→ **Work task**: The answer is the set of lines that include "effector", copied from the data below.

→ **Data excerpt**:
.....

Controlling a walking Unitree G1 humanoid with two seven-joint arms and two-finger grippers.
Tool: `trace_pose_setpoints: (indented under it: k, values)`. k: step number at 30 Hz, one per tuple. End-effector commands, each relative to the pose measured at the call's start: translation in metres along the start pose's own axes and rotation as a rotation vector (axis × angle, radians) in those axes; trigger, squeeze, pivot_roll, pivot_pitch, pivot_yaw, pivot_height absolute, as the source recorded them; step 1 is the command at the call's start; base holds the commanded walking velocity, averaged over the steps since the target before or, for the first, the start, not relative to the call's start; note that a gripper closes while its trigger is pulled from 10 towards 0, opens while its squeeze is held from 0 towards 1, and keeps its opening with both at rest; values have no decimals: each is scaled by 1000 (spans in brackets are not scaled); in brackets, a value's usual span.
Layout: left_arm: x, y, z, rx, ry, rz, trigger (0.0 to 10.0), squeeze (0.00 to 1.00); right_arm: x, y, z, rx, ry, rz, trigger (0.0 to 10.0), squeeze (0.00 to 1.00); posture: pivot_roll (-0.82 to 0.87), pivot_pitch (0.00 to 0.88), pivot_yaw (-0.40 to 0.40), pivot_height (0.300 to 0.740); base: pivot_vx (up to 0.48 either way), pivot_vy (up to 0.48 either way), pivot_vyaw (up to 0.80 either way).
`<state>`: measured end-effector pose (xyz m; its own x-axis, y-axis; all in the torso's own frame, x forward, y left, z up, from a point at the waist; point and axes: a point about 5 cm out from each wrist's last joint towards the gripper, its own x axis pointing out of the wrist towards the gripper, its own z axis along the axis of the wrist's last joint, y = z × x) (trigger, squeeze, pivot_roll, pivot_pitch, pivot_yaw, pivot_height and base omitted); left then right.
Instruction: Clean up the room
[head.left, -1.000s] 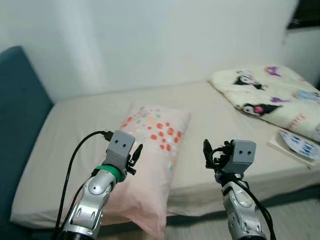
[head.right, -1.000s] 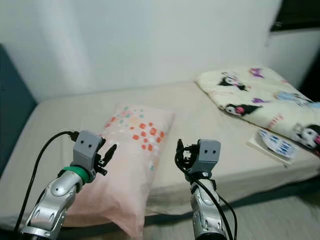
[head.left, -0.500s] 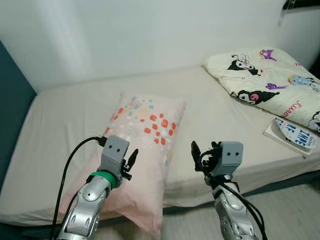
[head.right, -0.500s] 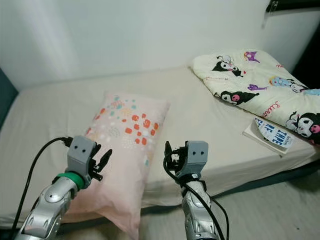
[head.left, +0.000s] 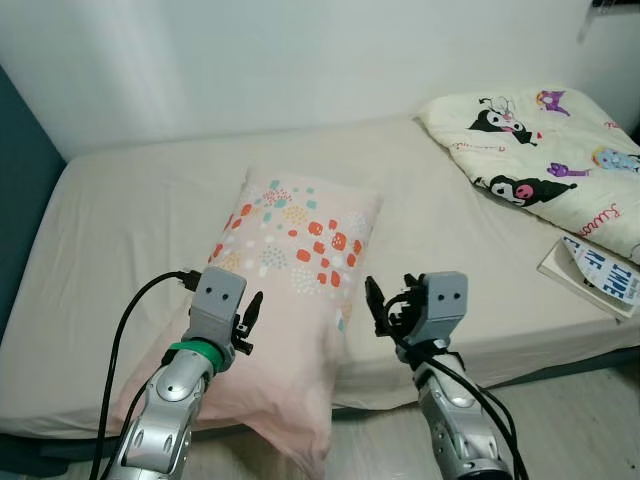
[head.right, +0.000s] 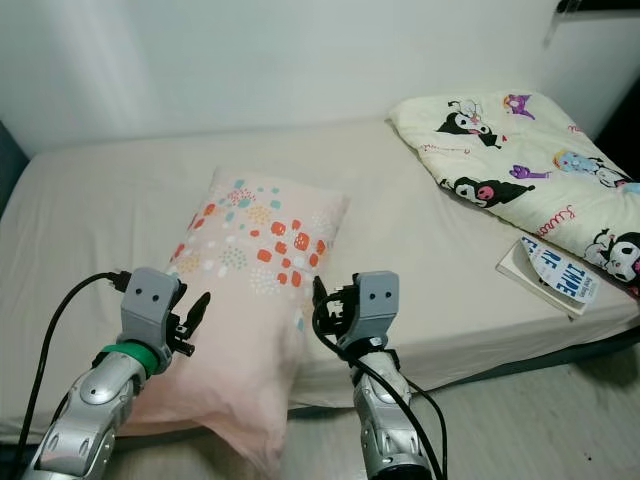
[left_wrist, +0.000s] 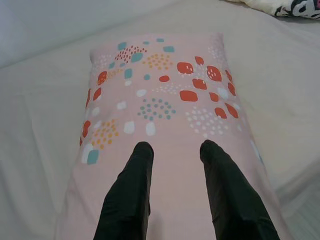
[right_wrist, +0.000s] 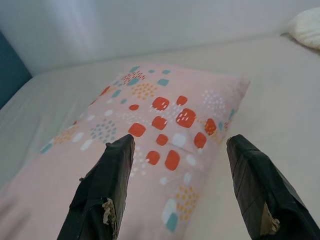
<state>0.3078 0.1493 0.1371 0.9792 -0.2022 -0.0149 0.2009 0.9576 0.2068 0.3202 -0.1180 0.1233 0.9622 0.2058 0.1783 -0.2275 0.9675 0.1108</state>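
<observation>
A pink pillow (head.left: 300, 240) with red, teal and orange spots lies lengthwise on the beige bed (head.left: 130, 220), its near end hanging over the front edge. My left gripper (head.left: 250, 318) hovers open above the pillow's near left part; its two black fingers (left_wrist: 125, 195) frame the pink cloth (left_wrist: 165, 115). At the pillow's right edge, my right gripper (head.left: 378, 305) is open wide with nothing between its fingers (right_wrist: 102, 195), the spotted pillow (right_wrist: 165, 115) ahead of it.
A cream blanket with cartoon prints (head.left: 545, 160) lies folded at the bed's far right. A book or pad with a blue-and-white cover (head.left: 598, 275) rests near the right front edge. A teal headboard (head.left: 15, 190) stands at the left. Light wooden floor (head.left: 570, 420) runs below the bed.
The camera has tilted down and shifted, so the bed sits lower and fuller in view. Both grippers stay open and have come lower and closer over the pillow's near half.
</observation>
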Motion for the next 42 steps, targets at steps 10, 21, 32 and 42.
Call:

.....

→ **Answer space**:
Tool: `trace_pose_setpoints: (indented under it: k, values)`. k: step number at 30 Hz, one per tuple. End-effector commands, each relative to the pose measured at the call's start: translation in metres along the start pose's own axes and rotation as a rotation vector (axis × angle, radians) in those axes; trigger, squeeze, pivot_roll, pivot_pitch, pivot_yaw, pivot_height absolute, as the source recorded them; step 1 is the command at the call's start; base holds the commanded walking velocity, averaged over the steps since the target before or, for the first, the start, not relative to the call's start; note that a gripper closes while its trigger is pulled from 10 towards 0, opens while its squeeze is held from 0 towards 1, and keeps its opening with both at rest; values have no decimals: each is scaled by 1000 (spans in brackets are not scaled); in brackets, a value's usual span.
`<state>`: measured end-effector pose (xyz m; its own x-axis, y-axis; all in the torso's own frame, x forward, y left, z up, from a point at the waist; point and axes: a point about 5 cm out from each wrist's last joint towards the gripper, its own x axis pointing out of the wrist towards the gripper, its own z axis along the axis of the wrist's last joint, y = z × x) (trigger, squeeze, pivot_roll, pivot_pitch, pivot_yaw, pivot_height and base omitted); left then right.

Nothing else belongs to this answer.